### Task brief
Set the entries down once more, exactly as they are worded.

--------

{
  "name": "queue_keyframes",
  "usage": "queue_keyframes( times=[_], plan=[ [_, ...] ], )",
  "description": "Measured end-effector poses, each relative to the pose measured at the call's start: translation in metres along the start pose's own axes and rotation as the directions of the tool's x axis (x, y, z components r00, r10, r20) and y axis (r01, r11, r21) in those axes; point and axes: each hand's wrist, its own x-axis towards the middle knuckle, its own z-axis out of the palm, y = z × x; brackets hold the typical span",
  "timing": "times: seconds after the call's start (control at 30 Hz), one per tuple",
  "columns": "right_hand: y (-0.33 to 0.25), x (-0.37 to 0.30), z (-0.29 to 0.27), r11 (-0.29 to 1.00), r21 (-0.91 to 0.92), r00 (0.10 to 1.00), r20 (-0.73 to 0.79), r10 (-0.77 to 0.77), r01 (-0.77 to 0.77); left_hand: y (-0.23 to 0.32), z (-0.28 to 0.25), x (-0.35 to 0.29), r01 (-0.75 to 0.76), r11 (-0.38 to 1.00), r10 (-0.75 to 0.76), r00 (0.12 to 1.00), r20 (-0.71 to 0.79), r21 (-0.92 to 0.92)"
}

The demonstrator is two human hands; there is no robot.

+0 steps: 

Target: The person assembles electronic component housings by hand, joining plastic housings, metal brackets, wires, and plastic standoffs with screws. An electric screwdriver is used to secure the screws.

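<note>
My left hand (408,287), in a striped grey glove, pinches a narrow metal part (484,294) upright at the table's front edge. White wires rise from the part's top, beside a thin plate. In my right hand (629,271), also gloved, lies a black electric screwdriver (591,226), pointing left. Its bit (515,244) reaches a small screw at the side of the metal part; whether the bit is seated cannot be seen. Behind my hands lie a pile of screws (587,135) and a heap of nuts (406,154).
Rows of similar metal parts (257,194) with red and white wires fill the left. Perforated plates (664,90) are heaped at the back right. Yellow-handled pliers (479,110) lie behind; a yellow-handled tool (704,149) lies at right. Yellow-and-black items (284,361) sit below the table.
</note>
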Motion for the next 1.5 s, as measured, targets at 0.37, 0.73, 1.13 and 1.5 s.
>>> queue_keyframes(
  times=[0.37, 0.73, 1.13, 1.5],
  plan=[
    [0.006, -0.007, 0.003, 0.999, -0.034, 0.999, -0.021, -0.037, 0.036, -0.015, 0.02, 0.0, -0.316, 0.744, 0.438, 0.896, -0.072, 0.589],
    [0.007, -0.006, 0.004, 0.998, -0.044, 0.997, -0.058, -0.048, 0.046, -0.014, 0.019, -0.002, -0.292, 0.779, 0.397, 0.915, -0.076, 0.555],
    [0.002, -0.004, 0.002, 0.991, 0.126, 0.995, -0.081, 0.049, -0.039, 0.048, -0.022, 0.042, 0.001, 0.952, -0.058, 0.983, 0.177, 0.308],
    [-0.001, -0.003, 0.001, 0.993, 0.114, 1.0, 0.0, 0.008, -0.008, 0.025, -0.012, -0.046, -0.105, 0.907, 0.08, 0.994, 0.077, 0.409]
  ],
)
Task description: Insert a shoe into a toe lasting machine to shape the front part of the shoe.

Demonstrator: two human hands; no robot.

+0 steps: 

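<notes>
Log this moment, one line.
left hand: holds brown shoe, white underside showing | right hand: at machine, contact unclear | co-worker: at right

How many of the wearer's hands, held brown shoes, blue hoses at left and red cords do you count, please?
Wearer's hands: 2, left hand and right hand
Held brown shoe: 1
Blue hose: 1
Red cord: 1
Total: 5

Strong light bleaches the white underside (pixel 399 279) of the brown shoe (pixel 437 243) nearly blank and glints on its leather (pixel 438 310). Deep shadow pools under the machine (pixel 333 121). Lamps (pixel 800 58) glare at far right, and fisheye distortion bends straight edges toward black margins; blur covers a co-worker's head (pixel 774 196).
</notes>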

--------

### Result
{
  "name": "queue_keyframes",
  "usage": "queue_keyframes( times=[_], plan=[ [_, ...] ], )",
  "description": "Measured end-effector poses, each relative to the pose measured at the call's start: translation in metres along the start pose's own axes and rotation as the directions of the tool's x axis (x, y, z components r00, r10, r20) and y axis (r01, r11, r21) in those axes; point and axes: each hand's wrist, its own x-axis towards the middle knuckle, its own z-axis out of the palm, y = z × x; brackets hold the typical span",
  "timing": "times: seconds after the call's start (control at 30 Hz), one per tuple",
  "columns": "right_hand: y (-0.33 to 0.25), x (-0.37 to 0.30), z (-0.29 to 0.27), r11 (-0.29 to 1.00), r21 (-0.91 to 0.92), r00 (0.10 to 1.00), r20 (-0.73 to 0.79), r10 (-0.77 to 0.77), r01 (-0.77 to 0.77); left_hand: y (-0.23 to 0.32), z (-0.28 to 0.25), x (-0.35 to 0.29), r01 (-0.75 to 0.76), r11 (-0.38 to 1.00), r10 (-0.75 to 0.76), r00 (0.12 to 1.00), r20 (-0.71 to 0.79), r21 (-0.92 to 0.92)"
}

The demonstrator is two human hands; there is no robot.

+0 steps: 

Target: The person assembles electronic component housings by hand, joining plastic housings, metal brackets, wires, and plastic standoffs with screws. An electric screwdriver is used to secure the screws.

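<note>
My left hand (408,287), in a striped grey glove, pinches a narrow metal part (484,294) upright at the table's front edge. White wires rise from the part's top, beside a thin plate. In my right hand (629,271), also gloved, lies a black electric screwdriver (591,226), pointing left. Its bit (515,244) reaches a small screw at the side of the metal part; whether the bit is seated cannot be seen. Behind my hands lie a pile of screws (587,135) and a heap of nuts (406,154).
Rows of similar metal parts (257,194) with red and white wires fill the left. Perforated plates (664,90) are heaped at the back right. Yellow-handled pliers (479,110) lie behind; a yellow-handled tool (704,149) lies at right. Yellow-and-black items (284,361) sit below the table.
</note>
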Motion for the next 1.5 s, as measured, targets at 0.37, 0.73, 1.13 and 1.5 s.
>>> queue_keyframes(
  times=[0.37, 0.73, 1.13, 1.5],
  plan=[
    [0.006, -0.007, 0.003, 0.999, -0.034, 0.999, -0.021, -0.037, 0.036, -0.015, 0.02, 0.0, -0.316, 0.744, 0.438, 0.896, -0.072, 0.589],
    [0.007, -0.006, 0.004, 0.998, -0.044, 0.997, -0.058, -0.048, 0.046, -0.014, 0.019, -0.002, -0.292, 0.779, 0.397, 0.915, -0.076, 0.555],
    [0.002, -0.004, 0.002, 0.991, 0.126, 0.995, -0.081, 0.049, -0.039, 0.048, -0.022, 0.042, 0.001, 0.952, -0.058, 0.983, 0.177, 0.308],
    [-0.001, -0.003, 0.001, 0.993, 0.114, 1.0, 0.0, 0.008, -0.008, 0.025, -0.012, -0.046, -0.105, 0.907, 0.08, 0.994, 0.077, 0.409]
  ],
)
Task description: Insert a shoe into a toe lasting machine to shape the front part of the shoe.

Demonstrator: two human hands; no robot.

+0 steps: 

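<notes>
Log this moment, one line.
left hand: holds brown shoe, white underside showing | right hand: at machine, contact unclear | co-worker: at right

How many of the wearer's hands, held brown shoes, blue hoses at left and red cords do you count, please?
Wearer's hands: 2, left hand and right hand
Held brown shoe: 1
Blue hose: 1
Red cord: 1
Total: 5

Strong light bleaches the white underside (pixel 399 279) of the brown shoe (pixel 437 243) nearly blank and glints on its leather (pixel 438 310). Deep shadow pools under the machine (pixel 333 121). Lamps (pixel 800 58) glare at far right, and fisheye distortion bends straight edges toward black margins; blur covers a co-worker's head (pixel 774 196).
</notes>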

The answer given above is the complete response.